When the island makes the most sense
Fishers Island works especially well when you want a stretch of time that feels protected. Late spring through early fall tends to be the most straightforward time to be on the island, since ferry access and outdoor movement are generally easier and the landscape is at its most expansive. Summer is also when the island feels most active, which can matter if you want to catch public events or open studios.
That said, the residency itself is built around depth rather than seasonality. The real question is not when the island is busiest. It is when you are ready to make use of a quiet place with very few excuses to drift away from the work.
The open call for Lighthouse Works has historically run in the fall, with selections wrapping up in midwinter. If you are tracking it for future cycles, keep an eye on the organization’s official site and application platform rather than relying on old schedules.

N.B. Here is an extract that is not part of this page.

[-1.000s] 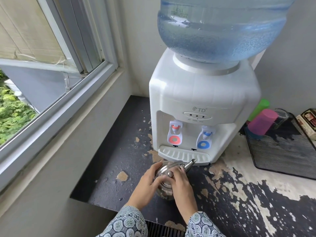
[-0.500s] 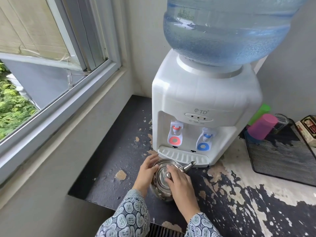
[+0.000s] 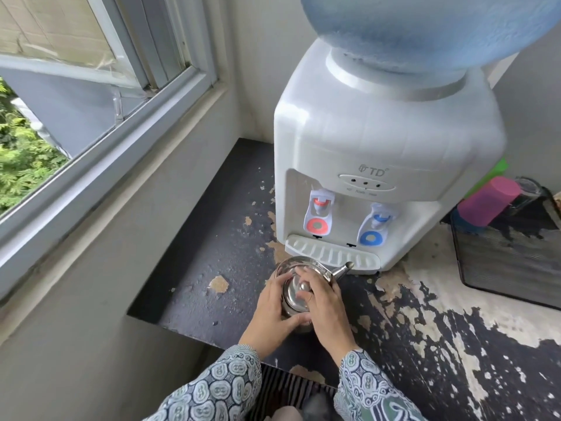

Who Fishers Island is best for
This residency suits artists who can work independently and appreciate a small, serious group around them. It is especially strong for people who want a supported pause from the usual pace of studio life.
- Artists who need deep focus
- Writers, composers, and choreographers as well as visual artists
- People who like intimacy over scale
- Artists who value good meals and basic comforts as part of the work environment
- Practitioners who can take advantage of a kiln or fabrication shop
It is probably less suited to artists looking for a dense gallery network, constant city access, or a highly social residency with lots of scheduled public events. Fishers Island is not trying to be that. Its strength is that it knows exactly what it is.
Useful contacts and starting points
If you are beginning your research, start with Lighthouse Works. Their public materials describe the fellowship, studio setup, and access details clearly, and the program is the key reason Fishers Island matters in a residency search.
You can find more here:
Fishers Island is a strong choice if you want the island itself to shape your thinking without getting in your way. The residency is quiet, well supported, and small enough to feel personal. If that sounds like the right kind of pressure for your practice, this is one to watch closely.